She was one of the lucky ones.
Besides a few downed trees and flooding in her backyard, Laura Davidson, a junior nursing major from Seabrook, has a house to go back to.
After mandatory evacuations were announced, Davidson’s parents rode out the storm with family in the Deer Park area, about 20 miles southeast of Houston.
“All of the destruction hit really close to home because it was areas that I drive down everyday when I go home,” Davidson said. “I wasn’t worried necessarily about my house as much as my family getting out OK.”
Chancellor Victor Boschini said professors are being encouraged to work with students from affected areas if they are having difficulties. Staff at the health and counseling centers are aware this will be a stressful time for students from the areas hit by the hurricane, Boschini added.
As of Monday, the city of Fort Worth was housing more than 1,600 evacuees in shelters, most of them located in the city’s community centers, said Cecilia Jacobs, chief communications officer for the city of Fort Worth.
The city is prepared to keep those shelters open “as long as it takes,” Jacobs said.
“It’s a tough time because they want to go home, and there is uncertainty as to the condition of their home,” Jacobs said.
Evacuees are advised not to leave the shelters because many of the affected areas are still closed to the public, Jacobs added.
Fort Worth isn’t just helping victims of the hurricane locally.

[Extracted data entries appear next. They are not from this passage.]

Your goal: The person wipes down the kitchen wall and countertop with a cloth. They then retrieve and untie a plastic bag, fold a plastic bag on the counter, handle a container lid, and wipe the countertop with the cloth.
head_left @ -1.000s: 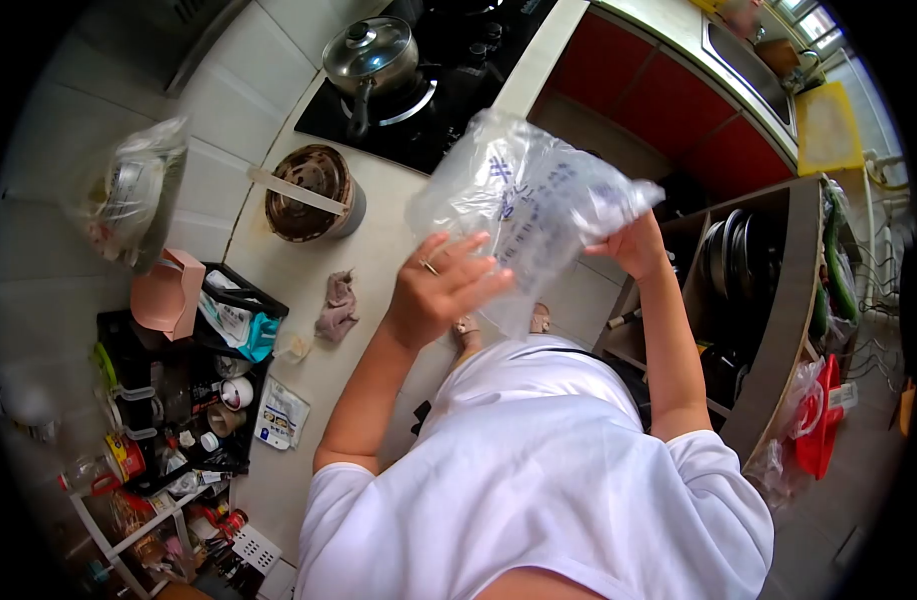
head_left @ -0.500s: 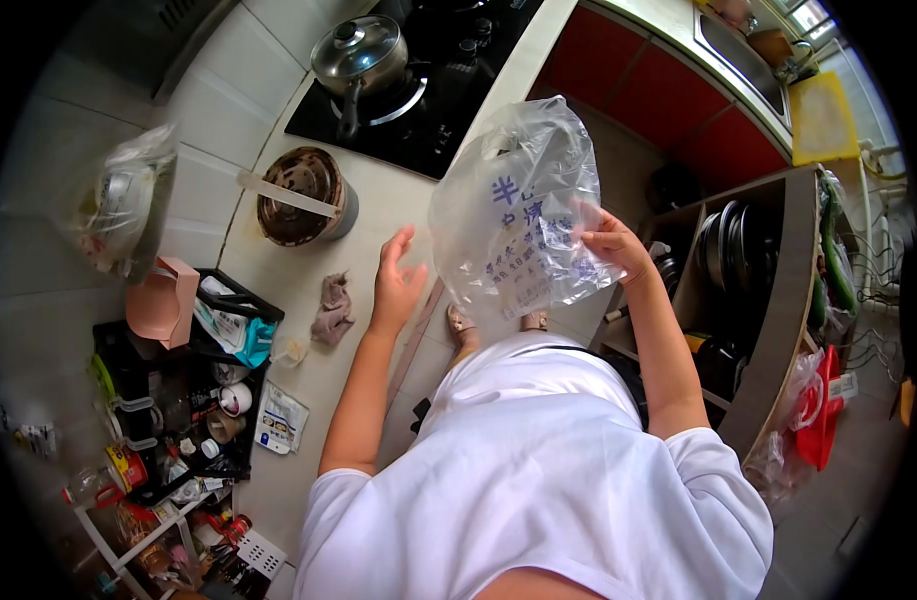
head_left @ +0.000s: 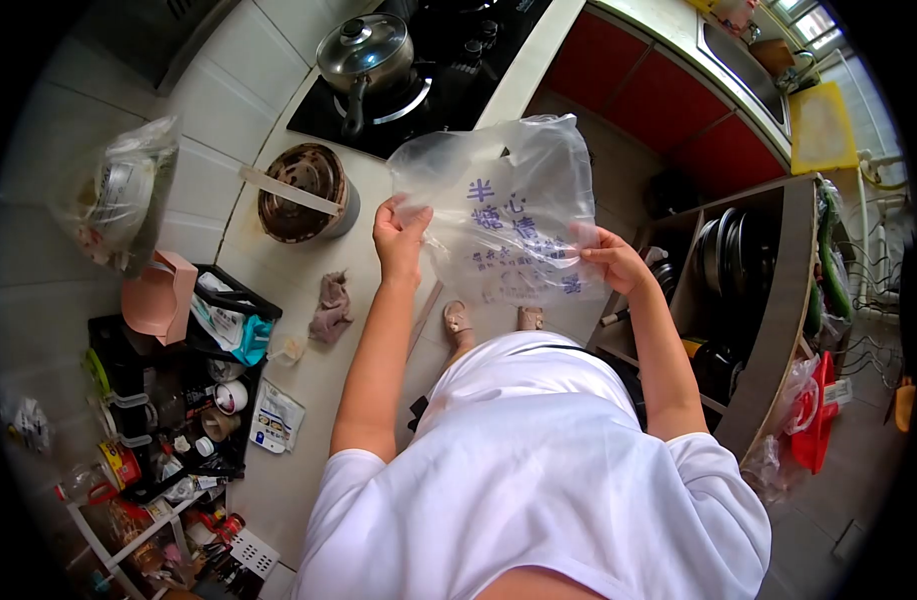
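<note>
A clear plastic bag (head_left: 509,210) with purple printed characters is spread between my two hands, above the floor and my feet. My left hand (head_left: 402,238) pinches the bag's left edge between thumb and fingers. At the right edge, my right hand (head_left: 617,260) grips the plastic with thumb and fingers closed. The bag looks flat, with nothing visible inside. To the left of my left hand, a lidded pot (head_left: 304,195) with a pale strip across its brown lid stands on the counter (head_left: 364,185).
A saucepan (head_left: 366,55) sits on the black stove (head_left: 439,85). A crumpled cloth (head_left: 331,308) and a white packet (head_left: 277,415) lie on the counter, beside a cluttered rack (head_left: 169,400). At right, an open cabinet (head_left: 779,300) holds dishes; a yellow board (head_left: 822,128) is near the sink (head_left: 744,70).
My left hand was off the bag half a second ago and now holds its left edge. The bag has been spread wider and flatter, while my right hand keeps its hold.
</note>
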`<state>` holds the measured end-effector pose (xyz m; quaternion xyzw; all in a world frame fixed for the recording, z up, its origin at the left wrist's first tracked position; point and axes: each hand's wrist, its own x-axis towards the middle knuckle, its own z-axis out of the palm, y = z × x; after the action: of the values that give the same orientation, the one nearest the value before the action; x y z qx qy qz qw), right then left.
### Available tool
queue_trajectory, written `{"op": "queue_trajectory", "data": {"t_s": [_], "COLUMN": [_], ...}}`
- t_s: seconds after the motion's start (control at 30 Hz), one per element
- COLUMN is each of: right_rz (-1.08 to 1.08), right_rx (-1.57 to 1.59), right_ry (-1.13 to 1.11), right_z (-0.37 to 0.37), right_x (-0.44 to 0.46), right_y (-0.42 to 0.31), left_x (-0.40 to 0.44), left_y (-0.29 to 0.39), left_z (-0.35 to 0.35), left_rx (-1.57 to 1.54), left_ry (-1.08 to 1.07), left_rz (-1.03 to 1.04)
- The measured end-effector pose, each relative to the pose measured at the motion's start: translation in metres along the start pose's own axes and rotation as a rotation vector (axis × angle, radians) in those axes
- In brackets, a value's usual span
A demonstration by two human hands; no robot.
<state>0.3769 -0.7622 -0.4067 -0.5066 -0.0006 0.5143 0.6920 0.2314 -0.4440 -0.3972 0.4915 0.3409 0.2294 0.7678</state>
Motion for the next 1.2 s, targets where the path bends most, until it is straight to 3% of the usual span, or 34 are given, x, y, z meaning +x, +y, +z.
{"op": "queue_trajectory", "data": {"t_s": [0.2,0.3,0.37,0.5,0.57,0.63,0.7,0.73,0.8,0.83,0.9,0.93,1.0,1.13,1.2], "right_rz": [-0.107,-0.145,-0.19,-0.187,-0.172,-0.14,-0.105,-0.074,-0.025,-0.015,-0.006,0.002,0.033,0.065,0.081], "right_rx": [-0.172,-0.165,-0.09,-0.006,0.029,0.018,-0.001,0.011,0.009,0.005,-0.016,-0.015,-0.072,-0.097,-0.15], "right_ry": [0.09,0.183,0.167,0.104,0.129,0.132,0.128,0.138,0.21,0.199,0.266,0.259,0.333,0.357,0.372], "right_z": [0.006,0.003,0.0,0.004,-0.001,0.001,0.007,0.015,0.034,0.037,0.043,0.046,0.05,0.055,0.058], "right_x": [0.009,0.024,0.033,0.04,0.048,0.055,0.063,0.067,0.075,0.079,0.089,0.091,0.092,0.091,0.088], "right_y": [0.006,0.008,0.013,0.022,0.035,0.05,0.067,0.076,0.089,0.096,0.109,0.113,0.117,0.119,0.12], "left_x": [-0.001,0.004,0.014,-0.003,-0.012,-0.015,-0.013,-0.011,-0.012,-0.018,-0.034,-0.041,-0.05,-0.052,-0.036], "left_y": [-0.003,0.009,0.005,-0.001,-0.012,-0.02,-0.036,-0.048,-0.058,-0.053,-0.039,-0.039,-0.045,-0.069,-0.074], "left_z": [-0.004,-0.013,-0.031,-0.045,-0.047,-0.055,-0.074,-0.086,-0.105,-0.115,-0.137,-0.148,-0.168,-0.2,-0.203], "left_rx": [0.058,-0.033,-0.266,-0.098,0.092,0.055,0.211,0.209,0.537,0.538,1.419,1.425,1.725,1.681,1.148], "left_ry": [-0.062,-0.198,-0.382,-0.322,-0.257,-0.219,-0.132,-0.116,0.063,0.079,0.378,0.385,0.525,0.407,0.535], "left_rz": [0.013,-0.092,-0.231,-0.388,-0.31,-0.251,-0.031,-0.027,0.165,0.162,0.477,0.469,0.495,0.434,0.386]}}
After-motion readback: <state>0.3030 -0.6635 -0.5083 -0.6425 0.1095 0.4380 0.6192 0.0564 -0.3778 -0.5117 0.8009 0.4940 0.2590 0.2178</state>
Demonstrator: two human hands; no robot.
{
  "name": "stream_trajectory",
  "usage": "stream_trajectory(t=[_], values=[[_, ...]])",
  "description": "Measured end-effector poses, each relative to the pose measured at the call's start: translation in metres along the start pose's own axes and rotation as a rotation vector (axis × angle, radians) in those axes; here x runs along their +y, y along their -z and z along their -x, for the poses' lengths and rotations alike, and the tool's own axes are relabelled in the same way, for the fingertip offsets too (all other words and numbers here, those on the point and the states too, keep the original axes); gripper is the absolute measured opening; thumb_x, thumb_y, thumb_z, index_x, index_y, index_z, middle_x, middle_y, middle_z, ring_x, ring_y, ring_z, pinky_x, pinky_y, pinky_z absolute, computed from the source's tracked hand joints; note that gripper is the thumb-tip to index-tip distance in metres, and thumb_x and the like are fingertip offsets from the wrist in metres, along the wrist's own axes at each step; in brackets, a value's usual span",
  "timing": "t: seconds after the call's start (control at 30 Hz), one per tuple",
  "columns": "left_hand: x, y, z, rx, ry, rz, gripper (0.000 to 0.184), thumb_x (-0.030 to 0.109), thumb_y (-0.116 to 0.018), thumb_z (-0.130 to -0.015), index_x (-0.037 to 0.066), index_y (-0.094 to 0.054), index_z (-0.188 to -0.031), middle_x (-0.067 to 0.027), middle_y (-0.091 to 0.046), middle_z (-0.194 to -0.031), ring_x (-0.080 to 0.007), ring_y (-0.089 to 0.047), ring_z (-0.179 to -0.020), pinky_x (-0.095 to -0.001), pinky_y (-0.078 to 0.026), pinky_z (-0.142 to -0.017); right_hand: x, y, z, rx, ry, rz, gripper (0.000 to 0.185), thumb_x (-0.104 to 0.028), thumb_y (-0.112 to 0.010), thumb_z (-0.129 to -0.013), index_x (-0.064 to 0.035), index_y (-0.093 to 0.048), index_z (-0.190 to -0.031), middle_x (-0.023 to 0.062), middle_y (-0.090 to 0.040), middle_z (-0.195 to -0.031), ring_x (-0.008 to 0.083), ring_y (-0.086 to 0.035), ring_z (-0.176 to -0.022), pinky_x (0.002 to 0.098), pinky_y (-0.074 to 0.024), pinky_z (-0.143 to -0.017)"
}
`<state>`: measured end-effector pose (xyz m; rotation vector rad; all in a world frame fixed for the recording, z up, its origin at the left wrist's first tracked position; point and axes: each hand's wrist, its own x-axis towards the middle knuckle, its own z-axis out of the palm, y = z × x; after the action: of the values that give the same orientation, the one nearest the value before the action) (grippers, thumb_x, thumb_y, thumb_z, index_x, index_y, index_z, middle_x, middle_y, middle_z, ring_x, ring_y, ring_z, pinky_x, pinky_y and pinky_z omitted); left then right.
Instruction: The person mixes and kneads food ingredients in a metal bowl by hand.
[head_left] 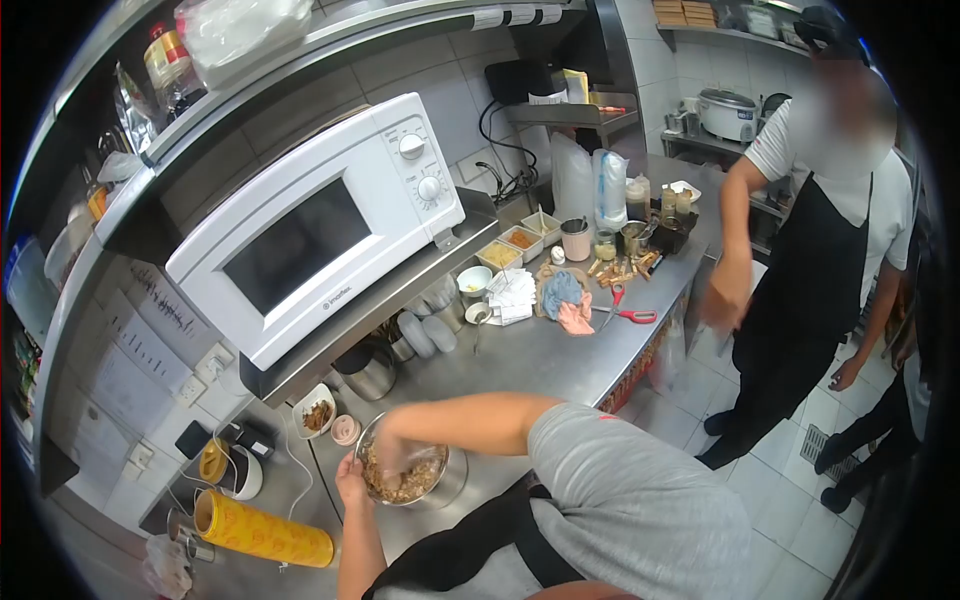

On Sunday, Fort Worth officials sent a convoy of 33 vehicles and 47 city employees to Houston to help with cleanup efforts, Jacobs said. The team, which started work Monday, will stay in Houston for about a week.
Several universities, including Texas A&M University at Galveston, the University of Houston, the University of Texas at Tyler, Rice University and Stephen F. Austin State University were affected by the hurricane.
“You could hear the wind howling all night long,” said Sylvia Garcia, a junior English major at the University of Houston.
Garcia rode out the storm with family in the Houston Heights community, located near downtown Houston.
The wind was the worst part of the storm, Garcia said.
“When there was a particularly strong gust of wind, the house would shake,” she said.
All the aforementioned universities, with the exception of Texas A&M University at Galveston, have since resumed classes.
TAMUG officials had “limited access” to parts of the campus Sunday, according to a statement issued on the university’s Web site Sunday evening.
The statement described the city’s foundations as “severely damaged,” citing preliminary reports.
The university will remain closed this week, and university officials have started implementing a contingency plan that involves students continuing the fall semester at Texas A&M University in College Station, according to the TAMUG Web site. University officials are working to have plans finalized by Wednesday, the statement said.
Schools such as SFA and UT Tyler have given aid and shelter to those affected by the hurricane.
SFA is housing approximately 400 student evacuees from Lamar University in Beaumont, said Shirley Luna, associate director of public affairs for SFA.
The loss of trees was the main damage on the SFA campus, Luna said.
Beverley Golden, director of news and information for UT Tyler, said the university, which sustained “minimal damages,” according to preliminary reports, has sent several students and faculty to local shelters to help out.
Linda Klotz, dean of UT Tyler’s college of nursing and health science, said nursing students and faculty treated evacuees who had been at UT Tyler a week before because of Hurricane Gustav. She said UT Tyler students and faculty are helping about 100 evacuees at a special-needs shelter.
“It’s one of those times that I’m really proud of human beings because it brings out the best in people,” Klotz said.